## Prompt
Each line below is to be repeated exactly; any picture is to be left out.

## Recorded data
________

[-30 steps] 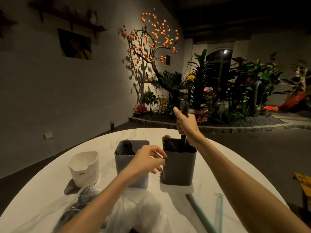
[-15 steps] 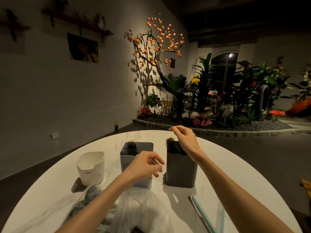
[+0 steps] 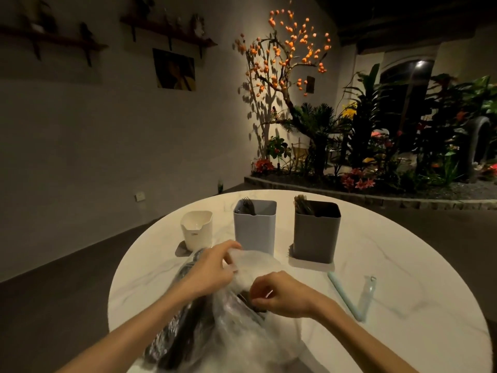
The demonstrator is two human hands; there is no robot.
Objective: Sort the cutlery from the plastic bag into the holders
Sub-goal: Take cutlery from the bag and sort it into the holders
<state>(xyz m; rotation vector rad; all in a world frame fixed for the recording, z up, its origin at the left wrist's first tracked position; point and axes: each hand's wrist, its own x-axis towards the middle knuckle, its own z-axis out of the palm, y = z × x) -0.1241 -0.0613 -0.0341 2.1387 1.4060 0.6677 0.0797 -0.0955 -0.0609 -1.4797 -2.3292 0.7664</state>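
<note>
A clear plastic bag (image 3: 242, 337) full of dark cutlery lies on the white round table (image 3: 403, 265) near me. My left hand (image 3: 212, 267) grips the bag's upper edge. My right hand (image 3: 282, 293) is at the bag's mouth, its fingers curled down onto a dark piece of cutlery (image 3: 250, 301) inside. Behind the bag stand three holders: a small white one (image 3: 197, 229), a light grey one (image 3: 255, 227) with forks showing, and a dark grey one (image 3: 316, 232) with dark handles showing.
A pale blue strip (image 3: 347, 297) and a clear plastic piece (image 3: 368, 292) lie on the table to the right. Beyond the table are a dark floor, a wall with shelves and a planted bed with an orange-fruited tree.
My right hand left a piece of cutlery in the dark grey holder and came back down to the bag's mouth. My left hand dropped from beside the light grey holder onto the bag.
</note>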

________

## Solved problem
[-30 steps] 
[-15 steps] 
[+0 steps] 
The demonstrator is two human hands; there is no robot.
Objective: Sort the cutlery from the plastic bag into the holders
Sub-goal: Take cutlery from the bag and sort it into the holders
<state>(xyz m; rotation vector rad; all in a world frame fixed for the recording, z up, its origin at the left wrist's first tracked position; point and axes: each hand's wrist, its own x-axis towards the middle knuckle, its own z-axis out of the palm, y = z × x) -0.1241 -0.0613 -0.0341 2.1387 1.4060 0.6677 0.0797 -0.0955 -0.0609 -1.4797 -2.3292 0.7664</state>
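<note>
A clear plastic bag (image 3: 242, 337) full of dark cutlery lies on the white round table (image 3: 403, 265) near me. My left hand (image 3: 212, 267) grips the bag's upper edge. My right hand (image 3: 282, 293) is at the bag's mouth, its fingers curled down onto a dark piece of cutlery (image 3: 250, 301) inside. Behind the bag stand three holders: a small white one (image 3: 197, 229), a light grey one (image 3: 255, 227) with forks showing, and a dark grey one (image 3: 316, 232) with dark handles showing.
A pale blue strip (image 3: 347, 297) and a clear plastic piece (image 3: 368, 292) lie on the table to the right. Beyond the table are a dark floor, a wall with shelves and a planted bed with an orange-fruited tree.
My right hand left a piece of cutlery in the dark grey holder and came back down to the bag's mouth. My left hand dropped from beside the light grey holder onto the bag.
</note>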

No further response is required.